- Origin: Hamar, Norway
- Genres: Dansband music
- Years active: 1964–present
- Members: Espen Hagen Olsen; William Kristoffersen; Bjørn Elvestad; Ole Ødegård; Arne Willy Foss; Morten Nyhus;
- Past members: Arild Engh; Tore Halvorsen; Lasse Johansen; Ivar Grønsveen;

= Ole Ivars =

Norwegian dansband

Ole Ivars was a dansband, established 1964 in Hamar, Norway. Their 1967 breakthrough came with the song Regnets rytme. Espen Hagen Olsen and William Kristoffersen are singers in the band, and William Kristoffersen also acts as a songwriter. Ole Ivars has won the Spellemannprisen awards several times, and in 2004, NRK labeled them as "Norway's dansband of all times". The band has received several cultural awards, and played in church buildings and concert halls throughout Norway

In 2007 the band had their first gold record, in Sweden, where they are mostly famous for the Kikki Danielsson duets "Jag trodde änglarna fanns" and "I mitt hjärta brinner lågan".

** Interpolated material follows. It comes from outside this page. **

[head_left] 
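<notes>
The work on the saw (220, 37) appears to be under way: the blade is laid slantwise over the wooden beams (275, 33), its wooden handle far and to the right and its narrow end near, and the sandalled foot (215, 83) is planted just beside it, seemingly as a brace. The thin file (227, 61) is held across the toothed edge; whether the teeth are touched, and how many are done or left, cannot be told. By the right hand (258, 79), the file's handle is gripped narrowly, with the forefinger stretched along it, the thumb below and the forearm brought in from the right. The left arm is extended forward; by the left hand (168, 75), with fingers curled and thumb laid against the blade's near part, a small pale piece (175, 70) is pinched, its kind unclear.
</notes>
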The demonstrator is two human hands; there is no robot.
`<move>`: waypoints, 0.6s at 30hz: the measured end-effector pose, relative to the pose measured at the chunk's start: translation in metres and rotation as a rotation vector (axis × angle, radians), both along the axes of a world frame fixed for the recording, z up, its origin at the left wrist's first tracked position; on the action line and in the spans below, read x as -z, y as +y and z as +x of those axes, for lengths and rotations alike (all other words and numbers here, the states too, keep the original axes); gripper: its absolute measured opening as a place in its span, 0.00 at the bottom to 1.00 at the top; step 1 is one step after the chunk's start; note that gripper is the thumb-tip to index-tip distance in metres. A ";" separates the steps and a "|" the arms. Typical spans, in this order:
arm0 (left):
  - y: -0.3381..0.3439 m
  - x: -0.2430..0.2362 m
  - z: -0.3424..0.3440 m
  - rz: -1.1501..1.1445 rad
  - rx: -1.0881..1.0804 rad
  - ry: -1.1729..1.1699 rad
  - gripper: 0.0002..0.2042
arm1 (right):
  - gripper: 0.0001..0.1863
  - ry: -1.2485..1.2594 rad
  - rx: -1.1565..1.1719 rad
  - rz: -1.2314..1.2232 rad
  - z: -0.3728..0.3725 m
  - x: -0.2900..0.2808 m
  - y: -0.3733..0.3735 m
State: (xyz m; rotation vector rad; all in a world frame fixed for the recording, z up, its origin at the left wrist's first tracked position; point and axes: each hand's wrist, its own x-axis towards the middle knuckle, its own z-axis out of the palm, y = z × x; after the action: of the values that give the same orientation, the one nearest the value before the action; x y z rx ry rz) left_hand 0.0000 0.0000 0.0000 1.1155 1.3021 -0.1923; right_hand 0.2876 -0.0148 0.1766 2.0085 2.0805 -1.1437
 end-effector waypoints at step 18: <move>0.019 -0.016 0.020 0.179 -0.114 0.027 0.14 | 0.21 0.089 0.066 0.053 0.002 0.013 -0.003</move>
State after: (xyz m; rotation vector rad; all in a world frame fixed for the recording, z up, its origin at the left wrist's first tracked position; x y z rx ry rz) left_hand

With the song Som i himmelen, the band participated at Melodi Grand Prix 2008, making it to the final, where the song was knocked out in the first round. In 2013 they contributed to the book "Think like a rockstar" Tenk som en rockestjerne, written by Ståle Økland.

== Members ==
=== Current members ===
- Espen Hagen Olsen, guitar and vocals (since 2019)
- William Kristoffersen, bass, vocals and lyrics (since 1983)
- Bjørn Elvestad, guitar, accordion (since 1996, previously a session member 1991–1996)
- Ole Ødegård, piano (1964–1978, since 1982)
- Arne Willy Foss, flute, saxophone (1965–1978, 1978–1980, since 1982)
- Morten Nyhus, drums (since 2017, previously fill-in for Arild Engh in 2005 and 2015–2017)

=== Past members ===
- Ivar Grønsveen, vocals and guitar (1964–1973, his death)
- Knut Pedersen, bass (1964–1969)
- Per Hexeberg, drums (1964–1967)
- Terje Scott, drums (1970–1982)
- Ingrid Øyen, vocals (1970–1971)
- Kjell Arne Olsen, trumpet (1970–1975, died 2004)
- Nils Østby, bass (1971–1983)
- Toril Støa, vocals (1971–1971)
- Wenche Hallan, vocals (1971–1972)
- Lasse Johansen, vocals and guitar (1973–1978, 1982–1988)
- Arnstein Tungvåg, vocals (1978–1980)
- Glenn Tharaldsen, vocals (1980–1982)
- Even Konglerud, piano (1981–1982)
- Arild Engh, drums (1982–2017, his death)
- Tore Halvorsen, guitar and vocals (1988–2018)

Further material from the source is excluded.